Task instructions.
Everything in the listing beneath must be transcribed exactly.

====

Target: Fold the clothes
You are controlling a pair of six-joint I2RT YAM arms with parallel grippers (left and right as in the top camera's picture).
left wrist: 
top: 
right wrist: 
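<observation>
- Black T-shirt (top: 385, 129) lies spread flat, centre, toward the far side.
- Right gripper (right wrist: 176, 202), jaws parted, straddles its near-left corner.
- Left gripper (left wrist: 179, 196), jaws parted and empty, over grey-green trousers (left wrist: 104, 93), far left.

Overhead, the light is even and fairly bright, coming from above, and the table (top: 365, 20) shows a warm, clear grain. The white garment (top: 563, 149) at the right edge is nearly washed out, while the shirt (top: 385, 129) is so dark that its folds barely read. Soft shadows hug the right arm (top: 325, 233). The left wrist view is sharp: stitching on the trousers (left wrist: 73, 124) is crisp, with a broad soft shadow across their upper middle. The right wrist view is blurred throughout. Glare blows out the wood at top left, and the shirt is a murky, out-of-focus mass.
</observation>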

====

Exercise solution.
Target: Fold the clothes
You are controlling a pair of six-joint I2RT YAM arms with parallel grippers (left and right as in the top camera's picture).
left wrist: 
top: 
right wrist: 
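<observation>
- Black T-shirt (top: 385, 129) lies spread flat, centre, toward the far side.
- Right gripper (right wrist: 176, 202), jaws parted, straddles its near-left corner.
- Left gripper (left wrist: 179, 196), jaws parted and empty, over grey-green trousers (left wrist: 104, 93), far left.

Overhead, the light is even and fairly bright, coming from above, and the table (top: 365, 20) shows a warm, clear grain. The white garment (top: 563, 149) at the right edge is nearly washed out, while the shirt (top: 385, 129) is so dark that its folds barely read. Soft shadows hug the right arm (top: 325, 233). The left wrist view is sharp: stitching on the trousers (left wrist: 73, 124) is crisp, with a broad soft shadow across their upper middle. The right wrist view is blurred throughout. Glare blows out the wood at top left, and the shirt is a murky, out-of-focus mass.
</observation>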

Output for this exercise is complete.